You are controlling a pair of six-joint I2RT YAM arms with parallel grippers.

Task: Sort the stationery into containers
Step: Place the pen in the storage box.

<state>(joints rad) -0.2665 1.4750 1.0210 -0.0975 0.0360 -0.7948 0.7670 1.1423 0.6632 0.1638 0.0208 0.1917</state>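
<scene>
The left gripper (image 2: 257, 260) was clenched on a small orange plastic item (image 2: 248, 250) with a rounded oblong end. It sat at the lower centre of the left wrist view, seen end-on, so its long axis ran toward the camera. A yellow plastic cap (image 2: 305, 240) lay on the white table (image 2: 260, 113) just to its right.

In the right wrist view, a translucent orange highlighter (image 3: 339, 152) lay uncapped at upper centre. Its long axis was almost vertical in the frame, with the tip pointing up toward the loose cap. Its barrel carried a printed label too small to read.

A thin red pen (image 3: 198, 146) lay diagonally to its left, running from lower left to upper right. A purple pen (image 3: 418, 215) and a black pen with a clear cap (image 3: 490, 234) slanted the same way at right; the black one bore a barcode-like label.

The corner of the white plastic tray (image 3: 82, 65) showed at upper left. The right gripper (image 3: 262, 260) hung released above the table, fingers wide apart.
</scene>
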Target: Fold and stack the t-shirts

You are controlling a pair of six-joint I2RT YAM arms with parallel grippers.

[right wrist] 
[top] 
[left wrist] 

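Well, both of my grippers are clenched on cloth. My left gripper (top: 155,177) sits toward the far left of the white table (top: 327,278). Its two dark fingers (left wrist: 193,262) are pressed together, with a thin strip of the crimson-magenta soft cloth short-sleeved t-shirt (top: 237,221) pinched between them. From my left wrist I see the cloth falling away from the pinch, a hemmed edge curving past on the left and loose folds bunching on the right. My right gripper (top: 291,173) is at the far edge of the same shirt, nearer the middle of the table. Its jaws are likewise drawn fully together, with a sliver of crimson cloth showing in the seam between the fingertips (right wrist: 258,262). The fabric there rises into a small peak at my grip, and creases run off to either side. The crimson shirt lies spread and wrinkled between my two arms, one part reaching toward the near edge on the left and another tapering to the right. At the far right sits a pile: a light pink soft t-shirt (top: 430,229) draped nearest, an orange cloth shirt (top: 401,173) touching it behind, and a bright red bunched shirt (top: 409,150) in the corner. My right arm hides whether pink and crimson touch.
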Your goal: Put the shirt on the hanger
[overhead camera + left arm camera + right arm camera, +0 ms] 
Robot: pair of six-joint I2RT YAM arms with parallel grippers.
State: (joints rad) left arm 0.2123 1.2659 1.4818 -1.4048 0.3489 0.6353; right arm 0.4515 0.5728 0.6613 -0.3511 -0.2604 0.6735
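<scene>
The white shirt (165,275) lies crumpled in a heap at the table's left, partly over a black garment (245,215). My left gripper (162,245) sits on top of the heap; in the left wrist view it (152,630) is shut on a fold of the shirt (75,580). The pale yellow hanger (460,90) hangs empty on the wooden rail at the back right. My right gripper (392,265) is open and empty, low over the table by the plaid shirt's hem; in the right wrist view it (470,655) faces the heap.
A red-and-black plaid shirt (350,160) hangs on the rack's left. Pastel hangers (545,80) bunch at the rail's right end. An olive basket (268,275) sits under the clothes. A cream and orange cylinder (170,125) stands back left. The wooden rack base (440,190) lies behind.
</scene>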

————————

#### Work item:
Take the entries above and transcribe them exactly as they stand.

#### Solution for this exercise:
You are controlling a pair of six-joint I2RT YAM arms with parallel grippers.

Task: Sort the stationery into containers
Step: Place the pen in the storage box.

<state>(joints rad) -0.2665 1.4750 1.0210 -0.0975 0.0360 -0.7948 0.7670 1.1423 0.6632 0.1638 0.0208 0.1917</state>
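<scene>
The left gripper (image 2: 257, 260) was clenched on a small orange plastic item (image 2: 248, 250) with a rounded oblong end. It sat at the lower centre of the left wrist view, seen end-on, so its long axis ran toward the camera. A yellow plastic cap (image 2: 305, 240) lay on the white table (image 2: 260, 113) just to its right.

In the right wrist view, a translucent orange highlighter (image 3: 339, 152) lay uncapped at upper centre. Its long axis was almost vertical in the frame, with the tip pointing up toward the loose cap. Its barrel carried a printed label too small to read.

A thin red pen (image 3: 198, 146) lay diagonally to its left, running from lower left to upper right. A purple pen (image 3: 418, 215) and a black pen with a clear cap (image 3: 490, 234) slanted the same way at right; the black one bore a barcode-like label.

The corner of the white plastic tray (image 3: 82, 65) showed at upper left. The right gripper (image 3: 262, 260) hung released above the table, fingers wide apart.
</scene>
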Target: Fold and stack the t-shirts

You are controlling a pair of six-joint I2RT YAM arms with parallel grippers.

[right wrist] 
[top] 
[left wrist] 

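Well, both of my grippers are clenched on cloth. My left gripper (top: 155,177) sits toward the far left of the white table (top: 327,278). Its two dark fingers (left wrist: 193,262) are pressed together, with a thin strip of the crimson-magenta soft cloth short-sleeved t-shirt (top: 237,221) pinched between them. From my left wrist I see the cloth falling away from the pinch, a hemmed edge curving past on the left and loose folds bunching on the right. My right gripper (top: 291,173) is at the far edge of the same shirt, nearer the middle of the table. Its jaws are likewise drawn fully together, with a sliver of crimson cloth showing in the seam between the fingertips (right wrist: 258,262). The fabric there rises into a small peak at my grip, and creases run off to either side. The crimson shirt lies spread and wrinkled between my two arms, one part reaching toward the near edge on the left and another tapering to the right. At the far right sits a pile: a light pink soft t-shirt (top: 430,229) draped nearest, an orange cloth shirt (top: 401,173) touching it behind, and a bright red bunched shirt (top: 409,150) in the corner. My right arm hides whether pink and crimson touch.
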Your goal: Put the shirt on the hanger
[overhead camera + left arm camera + right arm camera, +0 ms] 
Robot: pair of six-joint I2RT YAM arms with parallel grippers.
State: (joints rad) left arm 0.2123 1.2659 1.4818 -1.4048 0.3489 0.6353; right arm 0.4515 0.5728 0.6613 -0.3511 -0.2604 0.6735
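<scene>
The white shirt (165,275) lies crumpled in a heap at the table's left, partly over a black garment (245,215). My left gripper (162,245) sits on top of the heap; in the left wrist view it (152,630) is shut on a fold of the shirt (75,580). The pale yellow hanger (460,90) hangs empty on the wooden rail at the back right. My right gripper (392,265) is open and empty, low over the table by the plaid shirt's hem; in the right wrist view it (470,655) faces the heap.
A red-and-black plaid shirt (350,160) hangs on the rack's left. Pastel hangers (545,80) bunch at the rail's right end. An olive basket (268,275) sits under the clothes. A cream and orange cylinder (170,125) stands back left. The wooden rack base (440,190) lies behind.
</scene>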

For this exercise, nothing more remains to be done.